* _Exercise instructions_
Please return the records below exactly as they stand, with the pictures removed.

:: Data ::

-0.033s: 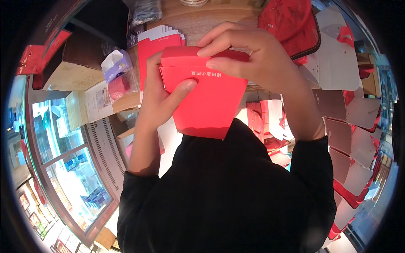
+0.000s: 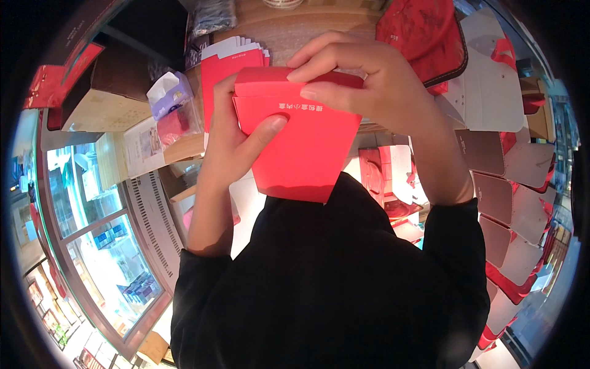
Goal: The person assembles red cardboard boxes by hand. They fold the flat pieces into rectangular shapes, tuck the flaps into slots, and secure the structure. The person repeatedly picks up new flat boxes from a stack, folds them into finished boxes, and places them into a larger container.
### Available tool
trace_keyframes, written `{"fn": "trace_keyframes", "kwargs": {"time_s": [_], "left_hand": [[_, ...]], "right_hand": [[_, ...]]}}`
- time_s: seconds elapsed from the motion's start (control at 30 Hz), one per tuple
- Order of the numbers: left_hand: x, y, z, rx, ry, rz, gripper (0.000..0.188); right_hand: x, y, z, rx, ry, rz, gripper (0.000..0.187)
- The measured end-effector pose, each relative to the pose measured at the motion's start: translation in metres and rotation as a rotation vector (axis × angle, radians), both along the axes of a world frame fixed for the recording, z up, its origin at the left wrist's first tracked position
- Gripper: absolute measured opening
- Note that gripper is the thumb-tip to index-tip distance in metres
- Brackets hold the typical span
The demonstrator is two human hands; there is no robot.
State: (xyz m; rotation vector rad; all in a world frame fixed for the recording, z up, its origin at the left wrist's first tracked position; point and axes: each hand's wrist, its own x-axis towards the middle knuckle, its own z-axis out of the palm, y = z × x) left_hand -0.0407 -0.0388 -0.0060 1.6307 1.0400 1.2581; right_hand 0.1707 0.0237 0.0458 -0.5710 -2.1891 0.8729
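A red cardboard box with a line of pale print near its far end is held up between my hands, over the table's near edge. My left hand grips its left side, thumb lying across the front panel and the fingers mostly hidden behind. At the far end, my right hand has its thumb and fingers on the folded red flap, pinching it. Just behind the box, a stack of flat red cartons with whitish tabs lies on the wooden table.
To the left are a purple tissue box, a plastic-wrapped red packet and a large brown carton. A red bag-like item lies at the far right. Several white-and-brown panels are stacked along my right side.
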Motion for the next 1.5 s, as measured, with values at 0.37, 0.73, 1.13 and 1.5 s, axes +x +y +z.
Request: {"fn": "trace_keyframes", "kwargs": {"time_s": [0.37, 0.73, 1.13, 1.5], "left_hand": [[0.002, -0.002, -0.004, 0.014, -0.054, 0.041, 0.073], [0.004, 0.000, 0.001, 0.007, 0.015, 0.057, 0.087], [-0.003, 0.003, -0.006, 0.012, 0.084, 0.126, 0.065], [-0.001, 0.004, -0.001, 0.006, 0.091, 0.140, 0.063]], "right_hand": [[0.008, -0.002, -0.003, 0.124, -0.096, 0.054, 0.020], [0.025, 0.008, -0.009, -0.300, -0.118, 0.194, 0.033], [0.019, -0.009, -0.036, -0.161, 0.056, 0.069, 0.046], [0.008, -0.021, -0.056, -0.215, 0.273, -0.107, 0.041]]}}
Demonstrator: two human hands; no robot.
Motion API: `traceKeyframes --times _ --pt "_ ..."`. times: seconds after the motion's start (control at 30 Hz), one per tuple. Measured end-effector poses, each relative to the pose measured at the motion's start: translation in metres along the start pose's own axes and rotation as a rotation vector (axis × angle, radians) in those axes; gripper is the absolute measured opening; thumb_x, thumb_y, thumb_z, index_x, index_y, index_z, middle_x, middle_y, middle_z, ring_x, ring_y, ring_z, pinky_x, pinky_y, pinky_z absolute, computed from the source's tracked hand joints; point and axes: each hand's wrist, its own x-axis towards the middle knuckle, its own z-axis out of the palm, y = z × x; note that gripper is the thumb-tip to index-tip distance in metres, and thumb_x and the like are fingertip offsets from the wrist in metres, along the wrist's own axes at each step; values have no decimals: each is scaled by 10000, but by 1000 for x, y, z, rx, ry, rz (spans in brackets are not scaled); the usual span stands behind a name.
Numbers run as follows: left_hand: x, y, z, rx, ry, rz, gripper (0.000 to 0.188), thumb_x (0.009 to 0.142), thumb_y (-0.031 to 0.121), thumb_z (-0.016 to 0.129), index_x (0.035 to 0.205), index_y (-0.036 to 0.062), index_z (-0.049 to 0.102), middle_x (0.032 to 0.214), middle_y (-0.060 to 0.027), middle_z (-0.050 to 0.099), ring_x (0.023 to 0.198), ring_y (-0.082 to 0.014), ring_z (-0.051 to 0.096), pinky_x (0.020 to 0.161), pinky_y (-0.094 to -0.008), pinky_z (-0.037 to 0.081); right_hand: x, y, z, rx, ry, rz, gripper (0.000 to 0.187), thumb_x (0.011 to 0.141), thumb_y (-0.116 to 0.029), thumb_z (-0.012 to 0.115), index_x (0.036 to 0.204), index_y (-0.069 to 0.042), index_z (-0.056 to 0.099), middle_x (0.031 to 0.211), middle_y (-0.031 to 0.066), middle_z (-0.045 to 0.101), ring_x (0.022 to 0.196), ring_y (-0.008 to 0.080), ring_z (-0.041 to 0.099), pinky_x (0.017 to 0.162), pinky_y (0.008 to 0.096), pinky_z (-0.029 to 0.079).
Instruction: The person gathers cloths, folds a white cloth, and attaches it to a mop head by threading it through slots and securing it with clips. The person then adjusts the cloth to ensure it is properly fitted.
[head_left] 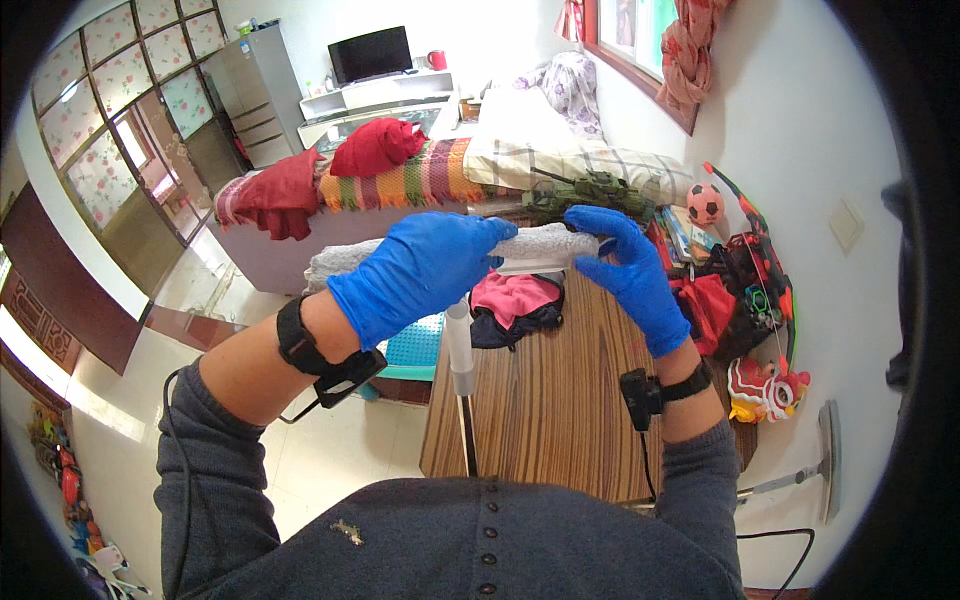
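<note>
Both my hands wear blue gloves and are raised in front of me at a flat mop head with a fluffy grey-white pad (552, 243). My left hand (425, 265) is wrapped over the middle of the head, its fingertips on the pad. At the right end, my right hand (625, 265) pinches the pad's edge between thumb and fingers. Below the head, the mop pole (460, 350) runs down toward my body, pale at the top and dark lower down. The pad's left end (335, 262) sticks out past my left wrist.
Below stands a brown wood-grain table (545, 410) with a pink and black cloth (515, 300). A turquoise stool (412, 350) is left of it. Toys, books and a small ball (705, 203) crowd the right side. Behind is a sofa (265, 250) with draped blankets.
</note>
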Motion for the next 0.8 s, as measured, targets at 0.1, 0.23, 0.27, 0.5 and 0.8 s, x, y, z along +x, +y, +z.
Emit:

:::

* _Solution to this problem_
-0.033s: 
+0.000s: 
Goal: The person assembles red cardboard boxes by hand. They fold the flat pieces into rectangular shapes, tuck the flaps into slots, and secure the structure. The person repeatedly picks up new flat boxes from a stack, folds them into finished boxes, and places them into a larger container.
### Available tool
trace_keyframes, written `{"fn": "trace_keyframes", "kwargs": {"time_s": [_], "left_hand": [[_, ...]], "right_hand": [[_, ...]]}}`
- time_s: seconds elapsed from the motion's start (control at 30 Hz), one per tuple
- Order of the numbers: left_hand: x, y, z, rx, ry, rz, gripper (0.000..0.188); right_hand: x, y, z, rx, ry, rz, gripper (0.000..0.187)
- The measured end-effector pose, each relative to the pose measured at the motion's start: translation in metres and rotation as a rotation vector (axis × angle, radians), both along the axes of a world frame fixed for the recording, z up, its origin at the left wrist's first tracked position
- Gripper: absolute measured opening
- Note that gripper is the thumb-tip to index-tip distance in metres
- Brackets hold the typical span
The demonstrator is two human hands; there is no robot.
State: (xyz m; rotation vector rad; all in a world frame fixed for the recording, z up, its origin at the left wrist's first tracked position; point and axes: each hand's wrist, its own x-axis towards the middle knuckle, its own z-axis out of the palm, y = z × x) left_hand -0.0407 -0.0388 -0.0060 1.6307 1.0400 1.2581; right_hand 0.1707 0.0237 0.0458 -0.5710 -2.1891 0.8729
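A red cardboard box with a line of pale print near its far end is held up between my hands, over the table's near edge. My left hand grips its left side, thumb lying across the front panel and the fingers mostly hidden behind. At the far end, my right hand has its thumb and fingers on the folded red flap, pinching it. Just behind the box, a stack of flat red cartons with whitish tabs lies on the wooden table.
To the left are a purple tissue box, a plastic-wrapped red packet and a large brown carton. A red bag-like item lies at the far right. Several white-and-brown panels are stacked along my right side.
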Motion for the next 1.5 s, as measured, with values at 0.37, 0.73, 1.13 and 1.5 s, axes +x +y +z.
Request: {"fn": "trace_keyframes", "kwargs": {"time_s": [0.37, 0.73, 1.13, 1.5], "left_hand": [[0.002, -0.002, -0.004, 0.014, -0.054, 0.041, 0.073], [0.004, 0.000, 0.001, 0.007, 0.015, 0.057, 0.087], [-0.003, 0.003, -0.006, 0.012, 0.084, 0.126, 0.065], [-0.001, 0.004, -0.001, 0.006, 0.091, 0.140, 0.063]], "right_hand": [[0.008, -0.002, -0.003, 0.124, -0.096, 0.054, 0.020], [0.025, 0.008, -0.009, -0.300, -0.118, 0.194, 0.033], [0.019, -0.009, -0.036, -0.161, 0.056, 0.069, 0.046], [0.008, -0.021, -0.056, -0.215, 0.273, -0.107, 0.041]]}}
Demonstrator: two human hands; no robot.
Motion API: `traceKeyframes --times _ --pt "_ ..."`. times: seconds after the motion's start (control at 30 Hz), one per tuple. Measured end-effector poses, each relative to the pose measured at the motion's start: translation in metres along the start pose's own axes and rotation as a rotation vector (axis × angle, radians) in those axes; gripper is the absolute measured opening; thumb_x, thumb_y, thumb_z, index_x, index_y, index_z, middle_x, middle_y, middle_z, ring_x, ring_y, ring_z, pinky_x, pinky_y, pinky_z absolute, computed from the source's tracked hand joints; point and axes: each hand's wrist, its own x-axis towards the middle knuckle, its own z-axis out of the palm, y = z × x; note that gripper is the thumb-tip to index-tip distance in metres, and thumb_x and the like are fingertip offsets from the wrist in metres, along the wrist's own axes at each step; values have no decimals: each is scaled by 10000, but by 1000 for x, y, z, rx, ry, rz (spans in brackets are not scaled); the usual span stands behind a name.
Numbers run as follows: left_hand: x, y, z, rx, ry, rz, gripper (0.000 to 0.188), thumb_x (0.009 to 0.142), thumb_y (-0.031 to 0.121), thumb_z (-0.016 to 0.129), index_x (0.035 to 0.205), index_y (-0.036 to 0.062), index_z (-0.049 to 0.102), middle_x (0.032 to 0.214), middle_y (-0.060 to 0.027), middle_z (-0.050 to 0.099), ring_x (0.023 to 0.198), ring_y (-0.082 to 0.014), ring_z (-0.051 to 0.096), pinky_x (0.020 to 0.161), pinky_y (-0.094 to -0.008), pinky_z (-0.037 to 0.081); right_hand: x, y, z, rx, ry, rz, gripper (0.000 to 0.187), thumb_x (0.011 to 0.141), thumb_y (-0.116 to 0.029), thumb_z (-0.012 to 0.115), index_x (0.036 to 0.204), index_y (-0.069 to 0.042), index_z (-0.056 to 0.099), middle_x (0.031 to 0.211), middle_y (-0.031 to 0.066), middle_z (-0.045 to 0.101), ring_x (0.022 to 0.196), ring_y (-0.008 to 0.080), ring_z (-0.041 to 0.099), pinky_x (0.017 to 0.162), pinky_y (0.008 to 0.096), pinky_z (-0.029 to 0.079).
Instruction: The person gathers cloths, folds a white cloth, and attaches it to a mop head by threading it through slots and securing it with clips. The person then adjusts the cloth to ensure it is properly fitted.
[head_left] 
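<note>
Both my hands wear blue gloves and are raised in front of me at a flat mop head with a fluffy grey-white pad (552, 243). My left hand (425, 265) is wrapped over the middle of the head, its fingertips on the pad. At the right end, my right hand (625, 265) pinches the pad's edge between thumb and fingers. Below the head, the mop pole (460, 350) runs down toward my body, pale at the top and dark lower down. The pad's left end (335, 262) sticks out past my left wrist.
Below stands a brown wood-grain table (545, 410) with a pink and black cloth (515, 300). A turquoise stool (412, 350) is left of it. Toys, books and a small ball (705, 203) crowd the right side. Behind is a sofa (265, 250) with draped blankets.
</note>
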Motion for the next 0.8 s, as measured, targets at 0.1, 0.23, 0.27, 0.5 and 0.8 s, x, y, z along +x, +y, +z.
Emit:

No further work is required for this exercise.